MAC: Mines and Communities

Gold Diggers: Big companies push small prospectors aside in hunt for Burma’s riches

Published by MAC on 2005-10-15

Gold Diggers: Big companies push small prospectors aside in hunt for Burma’s riches

Charles Large: The Irrawaddy

October 2005

In Alice in Wonderland, the Red Queen tells Alice: “A word means what I want it to mean.” That sums up in one sentence the state of Burma’s statute books—particularly those decrees relating to mining the country’s rich resources. Roger Moody, in his 1998 “Report on Mining in Burma,” put it more directly. The law on mining passed by the Rangoon regime in 1994, he said, “is not just one, but a parade of farts in a bucket.”

The law makes no provisions for holding mining companies responsible for failure to stabilize workings and waste piles, nor for rehabilitating closed mines. There are no requirements for an environmental and reclamation bond to be posted by a mining company, no need for an environment and social impact assessment, nor for an independent monitor to ensure compliance during mining and post-closure operations.

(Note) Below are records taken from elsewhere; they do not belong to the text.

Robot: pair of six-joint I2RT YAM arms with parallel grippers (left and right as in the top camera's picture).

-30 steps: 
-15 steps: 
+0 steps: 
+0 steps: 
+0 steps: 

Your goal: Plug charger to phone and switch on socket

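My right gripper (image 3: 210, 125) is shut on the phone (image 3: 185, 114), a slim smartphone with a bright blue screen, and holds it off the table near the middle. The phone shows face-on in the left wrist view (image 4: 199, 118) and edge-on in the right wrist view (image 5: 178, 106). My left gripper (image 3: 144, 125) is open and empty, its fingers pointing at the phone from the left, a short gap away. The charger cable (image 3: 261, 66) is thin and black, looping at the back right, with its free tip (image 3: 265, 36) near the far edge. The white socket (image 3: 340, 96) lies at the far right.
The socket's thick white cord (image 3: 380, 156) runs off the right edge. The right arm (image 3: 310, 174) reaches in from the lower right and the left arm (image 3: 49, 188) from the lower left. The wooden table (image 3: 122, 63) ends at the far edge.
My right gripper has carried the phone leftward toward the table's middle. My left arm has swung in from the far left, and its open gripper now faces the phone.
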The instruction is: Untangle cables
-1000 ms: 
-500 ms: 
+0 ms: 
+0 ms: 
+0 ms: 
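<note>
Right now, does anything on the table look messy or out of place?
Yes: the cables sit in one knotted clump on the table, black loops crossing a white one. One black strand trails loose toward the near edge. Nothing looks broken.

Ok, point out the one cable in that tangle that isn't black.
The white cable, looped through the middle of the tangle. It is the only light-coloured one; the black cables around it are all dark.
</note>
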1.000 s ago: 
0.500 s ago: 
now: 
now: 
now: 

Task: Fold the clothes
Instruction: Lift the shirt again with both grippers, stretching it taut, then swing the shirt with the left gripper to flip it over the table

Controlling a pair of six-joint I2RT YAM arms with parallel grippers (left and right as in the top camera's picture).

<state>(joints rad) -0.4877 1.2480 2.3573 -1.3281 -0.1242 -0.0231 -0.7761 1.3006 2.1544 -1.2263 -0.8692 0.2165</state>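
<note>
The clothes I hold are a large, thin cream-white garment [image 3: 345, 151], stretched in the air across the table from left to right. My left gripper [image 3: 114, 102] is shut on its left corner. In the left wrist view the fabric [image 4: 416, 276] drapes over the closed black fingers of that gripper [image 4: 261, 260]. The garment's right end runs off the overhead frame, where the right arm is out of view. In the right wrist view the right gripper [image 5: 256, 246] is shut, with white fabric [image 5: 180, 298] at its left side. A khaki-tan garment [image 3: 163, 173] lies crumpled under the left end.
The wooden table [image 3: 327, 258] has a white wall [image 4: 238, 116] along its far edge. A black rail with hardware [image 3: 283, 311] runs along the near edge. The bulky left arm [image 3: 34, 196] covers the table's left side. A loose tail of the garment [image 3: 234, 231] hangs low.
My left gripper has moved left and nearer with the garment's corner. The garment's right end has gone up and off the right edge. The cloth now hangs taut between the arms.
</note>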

The law allows private citizens to prospect for gold, but they are not permitted to use machinery. People granted permits must sign an agreement to turn over 30 percent of their refined gold to the Ministry of Mines. Citizens are also permitted to pan for placer gold found in streams, although they are increasingly being edged out by Chinese contractors dredging the Irrawaddy River.

Little protection is offered by the law to employees of foreign mining companies. Says Moody: “There seems to be no proper prescribing of... wages, salaries and other fees (for workers) nor the fixing of working days or safety, health, and welfare plans per se in this law nor in any law or regulation. We are also told that if the State so decides, the land can be compulsorily acquired in accordance with the existing law, while public water can also be sequestered by permission (presumably from the government) for company purposes, if its use is really necessary.” So the government can appropriate anyone’s land for mining purposes and authorize water use with no thought to contamination.

The 1994 law is merely an invitation to exploitative mining companies to apply for a permit and to carry on as they wish, providing that all fees are paid to the proper persons and agencies. Human rights groups say that far from protecting workers’ rights, the law turns a blind eye to exploitation and the use of forced labor, which enable mining companies in Burma to extract gold at a cost at least 20 percent lower than anywhere else in the world.

Human rights groups say that gold mines, in addition to many other industries, use forced labor. Local contractors affiliated with the army provide the workers, so foreign companies are able to deny complicity in their labor practices.

In 1981, Canadian-born Robert Friedland launched his first mineral venture, Galactic Resources. Galactic opened a gold mine at Summitville, Colorado, in 1985. Shortly afterwards, cyanide solution began overflowing from ore heaps, along with acidic wastes laced with heavy metals. Mining was halted in 1991, but heap leaching continued until 1992, when the US Environmental Protection Agency belatedly stepped in. Galactic was declared bankrupt in 1993. Final cleanup costs will exceed US $100 million. With the EPA in hot pursuit, Friedland fled.

Friedland bought his way into a Canadian company, Golden Star Resources, which sealed a deal with Cambior of Canada and the government of Guyana to exploit gold fields in that South American country. In 1995 the tailings dam collapsed, sending millions of cubic meters of diluted cyanide and heavy metals into Guyana’s Essequibo River. These disasters earned Friedland the epithet “Toxic Bob.”

In the same year as the disaster in Guyana, the Burmese regime began offering large stakes of Burma’s mineral resources to outside companies, and Friedland’s Ivanhoe Myanmar Holdings secured eight of the initial 16 concessions. Ivanhoe is now prospecting for gold south of Mandalay. Two other companies, Canada’s Leeward Capital Corp and Jet Gold, are also test drilling on a gold mining concession of 70,000 hectares in northern Shan State, a project where the Burmese regime holds a 25 percent stake.

In 1996, Friedland acquired 50 percent of the Monywa copper project, the largest in Burma, sharing ownership with the state-owned Mining Enterprise 1. Copper mining produces the largest amount of uncontrolled and dangerous wastes in the industry, and people living near the Ivanhoe workings soon reported skin irritation from water polluted by discharges from the plant. In 2004 the company’s board of directors issued a statement saying: “Extensive training has been provided to enable the workforce to operate state-of-the-art, zero-emission technology.” Again, the truth was being bent to suit the circumstances—even the most developed nations do not have zero-emission technology. Even if zero-emission technology is installed and correctly operated, it will probably come too late to reverse the environmental damage caused so far by mining operations in Burma.